Copy verbatim the material from its first line to the line that holds "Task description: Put", including that line.
------------------------------------
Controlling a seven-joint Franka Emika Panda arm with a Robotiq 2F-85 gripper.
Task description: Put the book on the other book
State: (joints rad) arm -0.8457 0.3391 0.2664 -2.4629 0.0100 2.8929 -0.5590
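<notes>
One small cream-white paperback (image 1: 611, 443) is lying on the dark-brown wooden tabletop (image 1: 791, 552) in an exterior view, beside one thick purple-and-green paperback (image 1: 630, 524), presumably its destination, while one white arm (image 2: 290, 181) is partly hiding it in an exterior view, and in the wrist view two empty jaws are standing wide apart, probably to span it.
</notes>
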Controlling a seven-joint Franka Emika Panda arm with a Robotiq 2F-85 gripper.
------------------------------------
→ **WRITTEN SOLUTION**:
Controlling a seven-joint Franka Emika Panda arm with a Robotiq 2F-85 gripper.
Task description: Put the book on the other book

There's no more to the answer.